__What to do__: Look through the listing below for the word "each" and copy every line where it occurs.

__Recorded data__:
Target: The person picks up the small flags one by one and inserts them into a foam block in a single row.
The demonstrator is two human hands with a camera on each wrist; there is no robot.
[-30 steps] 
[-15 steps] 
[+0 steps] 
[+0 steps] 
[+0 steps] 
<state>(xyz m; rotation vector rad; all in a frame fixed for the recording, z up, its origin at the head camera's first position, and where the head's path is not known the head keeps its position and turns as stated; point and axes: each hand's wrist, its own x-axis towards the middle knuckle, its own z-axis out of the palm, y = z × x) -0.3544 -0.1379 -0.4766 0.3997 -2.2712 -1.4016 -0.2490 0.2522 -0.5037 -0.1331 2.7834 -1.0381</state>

__Solved problem__:
The demonstrator is two human hands with a camera on each wrist; there is no robot.
<state>(xyz m; rotation vector rad; all in a frame fixed for the recording, z up, its origin at the head camera's first position, and where the head's path is not known the head keeps its position and turns as stated; point and axes: each hand's wrist, its own x-axis towards the middle knuckle, its own z-axis out of the palm, y = z × x) -0.3544 -0.1379 -0.4766 0.3997 -2.2712 -1.4016 -0.2490 0.2522 -0.5037 -0.1331 2.7834 -1.0381</state>

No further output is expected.